§ **To do**:
In the entries below, the line with "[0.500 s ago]" marks the start. Return it and every following line exactly, ending with the last.
::::::
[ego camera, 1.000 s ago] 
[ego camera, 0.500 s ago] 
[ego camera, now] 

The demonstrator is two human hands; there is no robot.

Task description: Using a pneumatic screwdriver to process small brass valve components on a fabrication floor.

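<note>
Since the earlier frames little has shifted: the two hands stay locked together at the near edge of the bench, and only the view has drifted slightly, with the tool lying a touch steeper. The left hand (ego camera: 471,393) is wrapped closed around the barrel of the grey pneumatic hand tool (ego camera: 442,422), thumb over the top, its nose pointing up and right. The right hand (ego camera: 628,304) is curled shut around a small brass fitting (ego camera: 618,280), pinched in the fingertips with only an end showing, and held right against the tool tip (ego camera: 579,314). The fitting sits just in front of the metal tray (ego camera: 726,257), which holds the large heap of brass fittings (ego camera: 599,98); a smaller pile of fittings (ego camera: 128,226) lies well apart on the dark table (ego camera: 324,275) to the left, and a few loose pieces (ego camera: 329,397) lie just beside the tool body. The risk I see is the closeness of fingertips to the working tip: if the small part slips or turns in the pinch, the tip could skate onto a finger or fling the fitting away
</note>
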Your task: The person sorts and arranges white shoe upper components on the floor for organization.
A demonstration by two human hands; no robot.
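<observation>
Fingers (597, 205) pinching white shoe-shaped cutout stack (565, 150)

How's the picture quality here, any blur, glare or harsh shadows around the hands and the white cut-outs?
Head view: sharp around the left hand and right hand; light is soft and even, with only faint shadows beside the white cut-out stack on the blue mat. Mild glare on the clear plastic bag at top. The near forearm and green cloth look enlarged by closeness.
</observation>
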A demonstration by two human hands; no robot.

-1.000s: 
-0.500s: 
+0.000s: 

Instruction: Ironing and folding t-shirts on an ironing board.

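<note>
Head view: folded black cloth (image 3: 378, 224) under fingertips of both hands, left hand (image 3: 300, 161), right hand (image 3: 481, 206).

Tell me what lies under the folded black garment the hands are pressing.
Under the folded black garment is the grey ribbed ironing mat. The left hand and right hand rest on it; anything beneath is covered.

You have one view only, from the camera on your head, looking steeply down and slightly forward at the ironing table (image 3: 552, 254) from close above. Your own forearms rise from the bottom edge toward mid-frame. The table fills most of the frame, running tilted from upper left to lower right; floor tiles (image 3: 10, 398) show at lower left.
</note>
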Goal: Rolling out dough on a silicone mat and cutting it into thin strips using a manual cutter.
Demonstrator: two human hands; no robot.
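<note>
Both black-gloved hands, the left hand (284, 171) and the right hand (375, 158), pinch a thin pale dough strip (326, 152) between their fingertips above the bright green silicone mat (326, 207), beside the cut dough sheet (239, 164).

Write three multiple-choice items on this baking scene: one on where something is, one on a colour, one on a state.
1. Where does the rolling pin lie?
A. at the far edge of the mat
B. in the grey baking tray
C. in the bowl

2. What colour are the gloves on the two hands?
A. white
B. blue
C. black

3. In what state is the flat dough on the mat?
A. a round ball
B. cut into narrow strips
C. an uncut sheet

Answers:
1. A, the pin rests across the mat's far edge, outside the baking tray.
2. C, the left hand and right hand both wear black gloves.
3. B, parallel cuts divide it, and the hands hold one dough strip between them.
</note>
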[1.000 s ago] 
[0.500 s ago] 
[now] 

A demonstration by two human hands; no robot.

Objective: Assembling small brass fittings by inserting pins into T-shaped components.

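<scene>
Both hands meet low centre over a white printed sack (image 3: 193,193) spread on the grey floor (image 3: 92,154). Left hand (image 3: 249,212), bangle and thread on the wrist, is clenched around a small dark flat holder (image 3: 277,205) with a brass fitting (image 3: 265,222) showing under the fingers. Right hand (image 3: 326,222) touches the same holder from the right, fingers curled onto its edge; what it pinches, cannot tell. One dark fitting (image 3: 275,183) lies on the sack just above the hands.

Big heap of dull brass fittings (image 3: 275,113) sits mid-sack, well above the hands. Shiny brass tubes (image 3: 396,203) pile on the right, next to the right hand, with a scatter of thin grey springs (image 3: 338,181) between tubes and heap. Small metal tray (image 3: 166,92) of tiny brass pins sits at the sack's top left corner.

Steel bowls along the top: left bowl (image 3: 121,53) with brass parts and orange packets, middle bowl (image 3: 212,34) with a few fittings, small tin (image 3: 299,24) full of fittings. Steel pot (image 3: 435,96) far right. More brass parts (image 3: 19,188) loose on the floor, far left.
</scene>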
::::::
§ **Task output**:
[0.500 s ago] 
[now] 

A demonstration by two human hands; no robot.

Objective: Assembling small brass fittings by inserting pins into T-shaped components.

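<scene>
Both hands meet low centre over a white printed sack (image 3: 193,193) spread on the grey floor (image 3: 92,154). Left hand (image 3: 249,212), bangle and thread on the wrist, is clenched around a small dark flat holder (image 3: 277,205) with a brass fitting (image 3: 265,222) showing under the fingers. Right hand (image 3: 326,222) touches the same holder from the right, fingers curled onto its edge; what it pinches, cannot tell. One dark fitting (image 3: 275,183) lies on the sack just above the hands.

Big heap of dull brass fittings (image 3: 275,113) sits mid-sack, well above the hands. Shiny brass tubes (image 3: 396,203) pile on the right, next to the right hand, with a scatter of thin grey springs (image 3: 338,181) between tubes and heap. Small metal tray (image 3: 166,92) of tiny brass pins sits at the sack's top left corner.

Steel bowls along the top: left bowl (image 3: 121,53) with brass parts and orange packets, middle bowl (image 3: 212,34) with a few fittings, small tin (image 3: 299,24) full of fittings. Steel pot (image 3: 435,96) far right. More brass parts (image 3: 19,188) loose on the floor, far left.
</scene>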

With that, the output is done.